§ What is expected
Write the entries below again, precisely as they appear.

(Entries taken from a collection)
**********
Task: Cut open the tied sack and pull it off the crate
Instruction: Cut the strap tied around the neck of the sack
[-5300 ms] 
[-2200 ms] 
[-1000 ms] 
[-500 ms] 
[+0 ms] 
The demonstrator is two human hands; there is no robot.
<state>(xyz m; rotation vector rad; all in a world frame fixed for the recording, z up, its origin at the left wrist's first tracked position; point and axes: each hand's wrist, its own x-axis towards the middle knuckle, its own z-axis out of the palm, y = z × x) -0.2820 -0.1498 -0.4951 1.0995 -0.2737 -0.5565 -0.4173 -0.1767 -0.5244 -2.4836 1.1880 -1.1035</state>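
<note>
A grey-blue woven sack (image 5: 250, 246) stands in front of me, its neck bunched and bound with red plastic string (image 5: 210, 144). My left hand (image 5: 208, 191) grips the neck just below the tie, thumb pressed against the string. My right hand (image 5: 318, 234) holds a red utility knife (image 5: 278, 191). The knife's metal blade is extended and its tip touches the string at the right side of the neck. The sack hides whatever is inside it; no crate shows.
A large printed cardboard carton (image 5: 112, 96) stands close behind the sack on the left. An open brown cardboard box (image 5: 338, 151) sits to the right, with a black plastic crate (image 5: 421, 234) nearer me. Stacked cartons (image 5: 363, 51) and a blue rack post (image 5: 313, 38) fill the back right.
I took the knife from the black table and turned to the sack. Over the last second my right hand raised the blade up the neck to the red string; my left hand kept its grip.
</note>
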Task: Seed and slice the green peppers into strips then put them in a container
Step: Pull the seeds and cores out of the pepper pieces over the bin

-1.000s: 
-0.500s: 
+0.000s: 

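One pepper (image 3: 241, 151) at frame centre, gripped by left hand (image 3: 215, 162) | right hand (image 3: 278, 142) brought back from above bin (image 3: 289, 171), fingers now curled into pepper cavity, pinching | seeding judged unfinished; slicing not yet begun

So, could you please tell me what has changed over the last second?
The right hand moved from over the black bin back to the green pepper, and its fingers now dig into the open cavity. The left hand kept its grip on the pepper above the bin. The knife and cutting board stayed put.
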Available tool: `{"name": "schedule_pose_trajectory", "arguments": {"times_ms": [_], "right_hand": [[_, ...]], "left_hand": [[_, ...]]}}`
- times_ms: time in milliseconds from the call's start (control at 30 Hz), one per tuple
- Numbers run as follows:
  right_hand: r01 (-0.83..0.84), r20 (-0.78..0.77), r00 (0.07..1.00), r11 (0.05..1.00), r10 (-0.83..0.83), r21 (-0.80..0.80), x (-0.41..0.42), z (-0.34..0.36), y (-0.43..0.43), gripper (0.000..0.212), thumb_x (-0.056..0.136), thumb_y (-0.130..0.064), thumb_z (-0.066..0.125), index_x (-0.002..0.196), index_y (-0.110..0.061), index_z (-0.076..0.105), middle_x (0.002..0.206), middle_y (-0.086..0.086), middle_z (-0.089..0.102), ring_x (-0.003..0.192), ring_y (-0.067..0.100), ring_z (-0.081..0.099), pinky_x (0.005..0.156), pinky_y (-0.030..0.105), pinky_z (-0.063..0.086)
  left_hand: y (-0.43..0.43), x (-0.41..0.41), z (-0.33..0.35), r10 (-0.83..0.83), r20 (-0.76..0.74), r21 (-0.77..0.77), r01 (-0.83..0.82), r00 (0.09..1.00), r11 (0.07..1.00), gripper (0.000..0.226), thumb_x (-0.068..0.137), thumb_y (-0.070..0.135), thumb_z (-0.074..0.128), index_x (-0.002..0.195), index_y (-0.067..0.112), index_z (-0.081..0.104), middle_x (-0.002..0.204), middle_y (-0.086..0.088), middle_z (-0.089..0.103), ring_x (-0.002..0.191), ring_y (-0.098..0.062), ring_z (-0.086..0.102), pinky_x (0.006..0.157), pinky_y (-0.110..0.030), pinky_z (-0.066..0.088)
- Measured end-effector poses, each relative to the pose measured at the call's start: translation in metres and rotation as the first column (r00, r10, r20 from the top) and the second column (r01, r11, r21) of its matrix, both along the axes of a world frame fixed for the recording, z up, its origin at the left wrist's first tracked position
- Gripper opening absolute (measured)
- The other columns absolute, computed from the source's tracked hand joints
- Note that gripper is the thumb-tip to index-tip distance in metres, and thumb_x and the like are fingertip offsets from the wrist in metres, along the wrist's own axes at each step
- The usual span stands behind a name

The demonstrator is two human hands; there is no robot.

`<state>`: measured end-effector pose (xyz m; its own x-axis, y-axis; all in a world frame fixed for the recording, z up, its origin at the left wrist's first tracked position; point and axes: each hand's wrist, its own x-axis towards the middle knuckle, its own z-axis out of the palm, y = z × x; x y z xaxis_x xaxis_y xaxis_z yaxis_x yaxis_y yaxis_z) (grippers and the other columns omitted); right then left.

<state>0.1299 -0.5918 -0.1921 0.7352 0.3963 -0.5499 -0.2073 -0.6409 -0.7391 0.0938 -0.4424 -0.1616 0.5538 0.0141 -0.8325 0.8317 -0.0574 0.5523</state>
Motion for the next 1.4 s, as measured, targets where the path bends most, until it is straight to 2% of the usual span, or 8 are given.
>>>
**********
§ The answer
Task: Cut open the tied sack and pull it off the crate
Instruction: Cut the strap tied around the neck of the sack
[-5300 ms] 
[-2200 ms] 
[-1000 ms] 
[-500 ms] 
[+0 ms] 
The demonstrator is two human hands; there is no robot.
<state>(xyz m; rotation vector rad; all in a world frame fixed for the recording, z up, its origin at the left wrist's first tracked position; point and axes: each hand's wrist, its own x-axis towards the middle knuckle, its own z-axis out of the palm, y = z × x) -0.2820 -0.1498 -0.4951 1.0995 -0.2737 -0.5565 -0.4173 -0.1767 -0.5244 -2.4836 1.1880 -1.1035</state>
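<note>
A grey-blue woven sack (image 5: 250, 246) stands in front of me, its neck bunched and bound with red plastic string (image 5: 210, 144). My left hand (image 5: 208, 191) grips the neck just below the tie, thumb pressed against the string. My right hand (image 5: 318, 234) holds a red utility knife (image 5: 278, 191). The knife's metal blade is extended and its tip touches the string at the right side of the neck. The sack hides whatever is inside it; no crate shows.
A large printed cardboard carton (image 5: 112, 96) stands close behind the sack on the left. An open brown cardboard box (image 5: 338, 151) sits to the right, with a black plastic crate (image 5: 421, 234) nearer me. Stacked cartons (image 5: 363, 51) and a blue rack post (image 5: 313, 38) fill the back right.
I took the knife from the black table and turned to the sack. Over the last second my right hand raised the blade up the neck to the red string; my left hand kept its grip.
</note>
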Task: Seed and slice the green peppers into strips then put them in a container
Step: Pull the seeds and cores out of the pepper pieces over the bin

-1.000s: 
-0.500s: 
+0.000s: 

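One pepper (image 3: 241, 151) at frame centre, gripped by left hand (image 3: 215, 162) | right hand (image 3: 278, 142) brought back from above bin (image 3: 289, 171), fingers now curled into pepper cavity, pinching | seeding judged unfinished; slicing not yet begun

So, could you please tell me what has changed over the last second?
The right hand moved from over the black bin back to the green pepper, and its fingers now dig into the open cavity. The left hand kept its grip on the pepper above the bin. The knife and cutting board stayed put.
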Available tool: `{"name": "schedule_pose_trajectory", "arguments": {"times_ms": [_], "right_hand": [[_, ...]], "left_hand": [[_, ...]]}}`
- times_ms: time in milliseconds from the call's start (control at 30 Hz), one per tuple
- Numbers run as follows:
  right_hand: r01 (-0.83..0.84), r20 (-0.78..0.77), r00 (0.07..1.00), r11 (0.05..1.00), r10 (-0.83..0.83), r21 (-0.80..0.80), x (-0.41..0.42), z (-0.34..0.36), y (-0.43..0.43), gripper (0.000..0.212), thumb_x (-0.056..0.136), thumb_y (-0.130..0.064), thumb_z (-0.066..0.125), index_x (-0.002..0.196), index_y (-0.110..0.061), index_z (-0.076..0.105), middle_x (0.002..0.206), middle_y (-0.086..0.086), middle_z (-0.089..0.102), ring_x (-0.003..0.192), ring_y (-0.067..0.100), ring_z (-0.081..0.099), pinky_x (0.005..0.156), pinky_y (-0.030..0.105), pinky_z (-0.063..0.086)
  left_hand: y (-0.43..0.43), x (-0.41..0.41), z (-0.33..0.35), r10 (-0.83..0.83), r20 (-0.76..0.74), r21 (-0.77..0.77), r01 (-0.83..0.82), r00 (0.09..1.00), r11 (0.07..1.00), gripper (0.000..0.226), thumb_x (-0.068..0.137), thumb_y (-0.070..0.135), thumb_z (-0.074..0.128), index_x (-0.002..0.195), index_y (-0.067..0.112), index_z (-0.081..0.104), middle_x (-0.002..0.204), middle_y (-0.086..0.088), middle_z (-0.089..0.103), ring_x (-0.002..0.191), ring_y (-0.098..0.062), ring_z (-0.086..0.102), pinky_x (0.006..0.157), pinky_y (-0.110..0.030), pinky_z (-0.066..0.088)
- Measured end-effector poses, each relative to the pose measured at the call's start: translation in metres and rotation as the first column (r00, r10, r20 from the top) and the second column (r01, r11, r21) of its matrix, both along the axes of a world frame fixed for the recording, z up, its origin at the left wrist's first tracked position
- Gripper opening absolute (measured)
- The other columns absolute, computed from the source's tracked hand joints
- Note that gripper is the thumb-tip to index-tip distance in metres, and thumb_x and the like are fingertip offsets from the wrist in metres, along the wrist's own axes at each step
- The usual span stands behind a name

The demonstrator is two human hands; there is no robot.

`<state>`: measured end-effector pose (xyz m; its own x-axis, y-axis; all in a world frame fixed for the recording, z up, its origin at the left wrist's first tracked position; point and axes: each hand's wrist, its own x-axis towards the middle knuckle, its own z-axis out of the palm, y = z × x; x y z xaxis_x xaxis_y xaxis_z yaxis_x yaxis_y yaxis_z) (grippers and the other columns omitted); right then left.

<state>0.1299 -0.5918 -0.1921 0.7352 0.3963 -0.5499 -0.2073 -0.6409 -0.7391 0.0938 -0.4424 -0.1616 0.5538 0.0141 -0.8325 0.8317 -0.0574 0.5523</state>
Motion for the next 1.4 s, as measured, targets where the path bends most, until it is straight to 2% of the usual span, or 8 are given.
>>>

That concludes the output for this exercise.